- WORK ITEM
Would you give the number of lines below in which the string "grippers" appears? Nothing else is needed.

- GIVEN DATA
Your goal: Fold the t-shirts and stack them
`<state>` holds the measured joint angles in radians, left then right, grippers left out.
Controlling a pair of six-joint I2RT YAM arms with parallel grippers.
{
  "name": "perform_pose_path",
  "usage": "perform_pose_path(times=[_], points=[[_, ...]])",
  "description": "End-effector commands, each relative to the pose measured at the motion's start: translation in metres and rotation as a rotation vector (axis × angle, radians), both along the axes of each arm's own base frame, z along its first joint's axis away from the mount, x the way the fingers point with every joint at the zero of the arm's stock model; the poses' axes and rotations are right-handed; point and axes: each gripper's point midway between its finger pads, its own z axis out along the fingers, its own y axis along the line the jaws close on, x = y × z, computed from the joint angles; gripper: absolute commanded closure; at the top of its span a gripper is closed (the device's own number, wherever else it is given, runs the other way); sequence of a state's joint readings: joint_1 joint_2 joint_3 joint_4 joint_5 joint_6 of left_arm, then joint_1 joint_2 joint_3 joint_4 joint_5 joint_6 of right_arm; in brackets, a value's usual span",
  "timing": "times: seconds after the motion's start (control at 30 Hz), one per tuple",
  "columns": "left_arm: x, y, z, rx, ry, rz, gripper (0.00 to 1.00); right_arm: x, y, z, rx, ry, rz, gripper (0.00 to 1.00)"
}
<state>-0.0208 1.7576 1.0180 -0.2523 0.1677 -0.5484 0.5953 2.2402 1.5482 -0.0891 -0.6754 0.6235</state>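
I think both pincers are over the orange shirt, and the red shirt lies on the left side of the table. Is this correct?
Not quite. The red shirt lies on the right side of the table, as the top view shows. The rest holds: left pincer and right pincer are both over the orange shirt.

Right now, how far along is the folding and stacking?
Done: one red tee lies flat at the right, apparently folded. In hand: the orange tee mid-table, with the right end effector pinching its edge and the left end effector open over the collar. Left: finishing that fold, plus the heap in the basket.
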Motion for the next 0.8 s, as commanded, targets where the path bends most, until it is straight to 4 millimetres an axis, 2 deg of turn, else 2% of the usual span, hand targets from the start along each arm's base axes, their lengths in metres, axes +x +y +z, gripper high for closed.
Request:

- ANSWER AREA
2